Exercise instructions:
From the entries below, return exactly the lines beginning at the one that contains "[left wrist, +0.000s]" and ending at the one that contains "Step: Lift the", both of them included, and only those lines.

* * *

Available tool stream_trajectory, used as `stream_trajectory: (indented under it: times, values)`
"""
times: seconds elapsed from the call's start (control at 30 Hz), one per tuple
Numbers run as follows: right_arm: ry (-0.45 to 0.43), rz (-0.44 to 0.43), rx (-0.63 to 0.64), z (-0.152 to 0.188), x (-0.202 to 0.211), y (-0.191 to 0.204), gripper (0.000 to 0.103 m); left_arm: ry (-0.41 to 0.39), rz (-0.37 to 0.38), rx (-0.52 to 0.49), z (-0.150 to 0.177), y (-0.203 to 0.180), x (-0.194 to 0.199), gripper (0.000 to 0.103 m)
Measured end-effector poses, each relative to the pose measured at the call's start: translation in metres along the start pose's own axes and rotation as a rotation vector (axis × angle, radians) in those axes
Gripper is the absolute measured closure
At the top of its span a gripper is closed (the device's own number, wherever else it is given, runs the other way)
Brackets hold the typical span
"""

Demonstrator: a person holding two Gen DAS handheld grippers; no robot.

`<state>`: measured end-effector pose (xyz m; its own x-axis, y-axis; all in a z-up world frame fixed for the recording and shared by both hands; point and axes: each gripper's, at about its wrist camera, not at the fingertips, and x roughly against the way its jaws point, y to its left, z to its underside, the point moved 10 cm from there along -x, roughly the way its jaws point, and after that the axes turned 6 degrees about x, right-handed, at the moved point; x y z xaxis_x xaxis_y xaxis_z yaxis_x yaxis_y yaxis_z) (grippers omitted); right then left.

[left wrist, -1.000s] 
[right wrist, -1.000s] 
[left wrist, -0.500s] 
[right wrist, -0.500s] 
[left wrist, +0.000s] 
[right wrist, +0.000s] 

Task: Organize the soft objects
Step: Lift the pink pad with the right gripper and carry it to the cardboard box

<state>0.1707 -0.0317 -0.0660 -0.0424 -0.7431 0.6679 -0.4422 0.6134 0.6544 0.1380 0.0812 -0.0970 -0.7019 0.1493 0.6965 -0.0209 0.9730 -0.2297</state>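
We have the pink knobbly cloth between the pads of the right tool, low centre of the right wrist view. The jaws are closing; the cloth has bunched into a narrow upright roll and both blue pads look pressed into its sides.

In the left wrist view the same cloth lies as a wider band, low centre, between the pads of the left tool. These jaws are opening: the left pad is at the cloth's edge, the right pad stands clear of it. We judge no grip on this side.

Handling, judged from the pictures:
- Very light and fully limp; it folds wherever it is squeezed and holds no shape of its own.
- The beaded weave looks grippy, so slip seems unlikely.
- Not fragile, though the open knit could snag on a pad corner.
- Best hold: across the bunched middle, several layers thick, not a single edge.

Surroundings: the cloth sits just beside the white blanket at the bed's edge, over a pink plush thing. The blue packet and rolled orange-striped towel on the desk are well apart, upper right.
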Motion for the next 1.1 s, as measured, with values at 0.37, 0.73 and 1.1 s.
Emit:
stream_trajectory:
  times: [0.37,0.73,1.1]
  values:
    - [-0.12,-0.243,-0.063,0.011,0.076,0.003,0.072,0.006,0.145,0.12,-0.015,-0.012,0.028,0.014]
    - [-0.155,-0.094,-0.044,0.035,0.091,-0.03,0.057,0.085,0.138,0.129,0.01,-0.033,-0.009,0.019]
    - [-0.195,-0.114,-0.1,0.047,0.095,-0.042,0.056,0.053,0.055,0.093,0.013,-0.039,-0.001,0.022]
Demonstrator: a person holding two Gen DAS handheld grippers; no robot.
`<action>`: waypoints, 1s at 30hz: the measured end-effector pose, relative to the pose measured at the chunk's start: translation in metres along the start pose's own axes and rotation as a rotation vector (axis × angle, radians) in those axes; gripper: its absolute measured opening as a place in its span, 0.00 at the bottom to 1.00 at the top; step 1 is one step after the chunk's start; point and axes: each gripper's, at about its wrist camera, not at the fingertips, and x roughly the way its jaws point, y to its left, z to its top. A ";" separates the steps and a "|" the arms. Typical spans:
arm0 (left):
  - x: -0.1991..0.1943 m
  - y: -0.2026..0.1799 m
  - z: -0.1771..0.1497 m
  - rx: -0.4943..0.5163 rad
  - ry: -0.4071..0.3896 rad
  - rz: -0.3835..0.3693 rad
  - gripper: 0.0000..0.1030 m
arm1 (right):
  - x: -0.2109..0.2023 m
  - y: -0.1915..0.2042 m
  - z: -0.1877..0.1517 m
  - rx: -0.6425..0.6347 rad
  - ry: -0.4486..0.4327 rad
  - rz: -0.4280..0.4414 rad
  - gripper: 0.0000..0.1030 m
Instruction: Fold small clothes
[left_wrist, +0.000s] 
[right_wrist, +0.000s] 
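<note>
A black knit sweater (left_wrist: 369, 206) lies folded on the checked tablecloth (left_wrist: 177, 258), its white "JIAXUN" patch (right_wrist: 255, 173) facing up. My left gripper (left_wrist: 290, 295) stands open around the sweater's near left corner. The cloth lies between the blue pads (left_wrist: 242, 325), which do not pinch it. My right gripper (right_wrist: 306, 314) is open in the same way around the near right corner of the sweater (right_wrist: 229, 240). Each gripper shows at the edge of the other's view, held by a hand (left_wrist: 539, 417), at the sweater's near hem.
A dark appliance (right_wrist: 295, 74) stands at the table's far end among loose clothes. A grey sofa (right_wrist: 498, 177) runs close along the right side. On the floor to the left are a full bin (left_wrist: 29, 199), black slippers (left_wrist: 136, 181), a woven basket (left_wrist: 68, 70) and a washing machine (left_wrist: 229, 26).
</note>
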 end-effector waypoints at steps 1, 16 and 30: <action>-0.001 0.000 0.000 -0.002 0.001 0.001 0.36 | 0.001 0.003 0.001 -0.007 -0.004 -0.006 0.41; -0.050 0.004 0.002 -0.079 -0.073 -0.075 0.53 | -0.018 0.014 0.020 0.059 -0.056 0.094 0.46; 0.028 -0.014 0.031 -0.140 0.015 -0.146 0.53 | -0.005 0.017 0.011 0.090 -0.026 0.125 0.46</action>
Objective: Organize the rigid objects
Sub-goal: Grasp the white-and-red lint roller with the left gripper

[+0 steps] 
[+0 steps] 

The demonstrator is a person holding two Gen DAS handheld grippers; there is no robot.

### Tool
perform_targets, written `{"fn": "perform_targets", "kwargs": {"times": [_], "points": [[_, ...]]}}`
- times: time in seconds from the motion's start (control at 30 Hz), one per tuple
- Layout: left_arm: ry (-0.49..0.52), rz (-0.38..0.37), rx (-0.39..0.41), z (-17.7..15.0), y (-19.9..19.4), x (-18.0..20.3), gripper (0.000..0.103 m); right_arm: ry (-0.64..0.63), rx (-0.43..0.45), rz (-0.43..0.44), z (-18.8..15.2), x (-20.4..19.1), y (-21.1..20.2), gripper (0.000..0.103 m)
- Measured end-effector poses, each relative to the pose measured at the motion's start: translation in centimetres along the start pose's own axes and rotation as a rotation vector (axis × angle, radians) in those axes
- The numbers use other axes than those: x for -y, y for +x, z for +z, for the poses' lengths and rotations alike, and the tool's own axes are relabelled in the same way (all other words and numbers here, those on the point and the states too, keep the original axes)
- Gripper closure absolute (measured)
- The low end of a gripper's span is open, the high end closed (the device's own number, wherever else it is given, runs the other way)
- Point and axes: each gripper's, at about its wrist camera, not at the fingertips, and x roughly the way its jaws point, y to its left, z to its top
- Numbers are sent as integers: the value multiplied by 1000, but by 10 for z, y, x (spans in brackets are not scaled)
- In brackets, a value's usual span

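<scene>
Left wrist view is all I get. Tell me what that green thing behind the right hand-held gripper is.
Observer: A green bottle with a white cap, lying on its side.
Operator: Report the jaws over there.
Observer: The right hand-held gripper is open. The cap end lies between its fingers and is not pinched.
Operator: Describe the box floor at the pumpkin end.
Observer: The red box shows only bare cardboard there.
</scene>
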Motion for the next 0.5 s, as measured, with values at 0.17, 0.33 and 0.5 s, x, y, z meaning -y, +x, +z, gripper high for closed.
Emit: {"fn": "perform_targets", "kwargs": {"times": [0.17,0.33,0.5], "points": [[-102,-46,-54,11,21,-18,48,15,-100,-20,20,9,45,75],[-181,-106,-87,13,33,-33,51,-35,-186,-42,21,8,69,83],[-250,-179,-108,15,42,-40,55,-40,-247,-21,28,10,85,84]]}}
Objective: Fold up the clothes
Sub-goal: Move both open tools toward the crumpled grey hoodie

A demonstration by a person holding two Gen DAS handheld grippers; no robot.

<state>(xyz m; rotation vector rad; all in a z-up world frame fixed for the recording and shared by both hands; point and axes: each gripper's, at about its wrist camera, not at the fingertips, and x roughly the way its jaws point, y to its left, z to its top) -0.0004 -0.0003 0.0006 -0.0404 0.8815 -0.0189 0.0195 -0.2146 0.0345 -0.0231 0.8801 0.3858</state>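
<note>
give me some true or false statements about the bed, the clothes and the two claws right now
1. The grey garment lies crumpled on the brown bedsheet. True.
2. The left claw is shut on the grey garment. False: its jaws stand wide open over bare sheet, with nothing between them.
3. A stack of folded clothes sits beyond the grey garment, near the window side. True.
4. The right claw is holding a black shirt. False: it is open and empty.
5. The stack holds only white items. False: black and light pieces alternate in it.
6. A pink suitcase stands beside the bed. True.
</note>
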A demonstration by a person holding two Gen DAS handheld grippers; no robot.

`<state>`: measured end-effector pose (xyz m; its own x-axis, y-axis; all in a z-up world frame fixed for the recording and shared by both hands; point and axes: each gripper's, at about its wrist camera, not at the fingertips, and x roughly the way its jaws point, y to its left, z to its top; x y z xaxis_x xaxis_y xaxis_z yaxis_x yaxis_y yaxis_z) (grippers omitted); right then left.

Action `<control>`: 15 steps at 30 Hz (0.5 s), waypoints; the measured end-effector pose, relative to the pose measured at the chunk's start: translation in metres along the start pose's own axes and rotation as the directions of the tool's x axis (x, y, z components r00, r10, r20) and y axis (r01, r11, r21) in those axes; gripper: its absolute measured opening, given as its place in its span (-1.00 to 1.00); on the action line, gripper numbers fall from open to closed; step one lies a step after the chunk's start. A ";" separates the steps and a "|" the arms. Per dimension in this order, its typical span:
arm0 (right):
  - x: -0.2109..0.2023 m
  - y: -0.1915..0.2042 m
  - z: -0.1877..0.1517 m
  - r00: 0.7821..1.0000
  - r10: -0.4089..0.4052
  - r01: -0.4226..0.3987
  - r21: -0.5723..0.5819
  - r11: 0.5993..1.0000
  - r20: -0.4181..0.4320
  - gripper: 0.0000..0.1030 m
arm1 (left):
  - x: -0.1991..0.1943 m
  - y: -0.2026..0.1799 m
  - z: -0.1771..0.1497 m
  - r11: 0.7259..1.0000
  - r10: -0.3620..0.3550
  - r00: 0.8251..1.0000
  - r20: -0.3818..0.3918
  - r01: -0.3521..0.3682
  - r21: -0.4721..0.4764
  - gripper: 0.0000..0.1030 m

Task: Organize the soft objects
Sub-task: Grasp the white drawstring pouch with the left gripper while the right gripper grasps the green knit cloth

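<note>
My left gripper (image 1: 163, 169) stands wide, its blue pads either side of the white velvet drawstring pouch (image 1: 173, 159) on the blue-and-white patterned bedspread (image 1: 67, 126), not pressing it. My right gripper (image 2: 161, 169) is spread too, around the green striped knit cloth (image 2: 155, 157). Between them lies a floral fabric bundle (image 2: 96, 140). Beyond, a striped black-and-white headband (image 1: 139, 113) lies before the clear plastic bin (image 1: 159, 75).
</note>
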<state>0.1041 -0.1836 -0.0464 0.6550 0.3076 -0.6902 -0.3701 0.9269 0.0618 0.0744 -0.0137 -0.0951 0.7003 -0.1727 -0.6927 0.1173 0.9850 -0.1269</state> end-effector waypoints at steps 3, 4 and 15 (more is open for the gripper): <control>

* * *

Task result:
[left wrist, +0.000s] 
[right wrist, +0.000s] 

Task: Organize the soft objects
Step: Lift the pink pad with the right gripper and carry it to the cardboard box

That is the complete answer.